The latest notification titled: “The revised fees on fixed income primary issuance on the Exchange-non exclusive (Dual) listing” commenced March 10, 2022,” was signed by the Chief Executive Officer, NGX regulation Limited, Tinuade Awe.
According to her, “Further to the Additions to the Rules of the SEC on fixed income primary issuance fees which stipulated a new pricing structure effective November, 22,2017, notice is hereby given that, NGX has received the approval of the Commission to introduce fees for non-exclusive fixed income listings on The Exchange, which have become effective.”
She added that in light of the foregoing, as from the March 10, 2022, the relevant fees for fixed income primary issuance on the Exchange are: “ 0.0375 per cent of offer size fees on corporate bonds of issuers without listed equity and 0per cent of offer size fees on exclusive listing on corporate bonds of issuers with existing listed equity listed on the Exchange.”
Other fees unchanged by SEC is 0.05 per cent of offer size on states and Supra-nationals.
Capital market stakeholders had expressed mixed feelings following the proposed plan by SEC to introduce charge on fixed income (Bonds) secondary market transactions.
The Managing Director/CEO of Trust Yields Securities Limited noted that the new fee would hike in the cost of transactions in the fixed income instruments.
In his words: “Both the buyer and seller of fixed income instrument will have to pay the additional cost.

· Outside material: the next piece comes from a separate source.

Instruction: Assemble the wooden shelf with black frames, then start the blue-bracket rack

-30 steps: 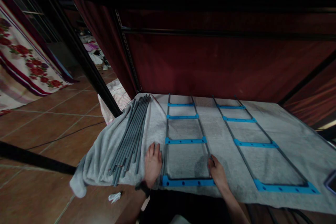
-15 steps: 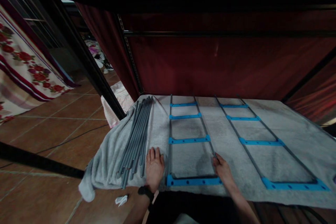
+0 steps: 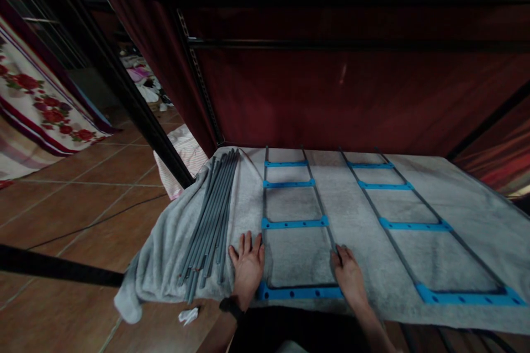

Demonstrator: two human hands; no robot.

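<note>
Blue-runged ladder frame (image 3: 295, 224), slender round rods (image 3: 214, 209), fuzzy blanket (image 3: 356, 207)

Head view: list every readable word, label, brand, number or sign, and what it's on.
None readable.
Blue crossbars: dark round spots, no characters visible.
Loose gray rods: no markings I can make out.
Black wristband: too dark to read any marking.
Background heap: too small and dim to tell.
</note>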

Will it make prospective investors mull on the additional cost and conclude that the yield on longer attractive? These are the things we will be looking out for next year.”
Also, the Chairman, Association of Securities Dealing Houses of Nigeria (ASHON), Mr Sam Onukwue said: “I do not think it’s out of place for SEC to do so.The Commission has been charging on equities all along. The proposed charges on fixed income securities should not discourage investors from the asset class.Investors have their preferences and would always weigh their risk tolerance and other fundamentals in making investment decisions.”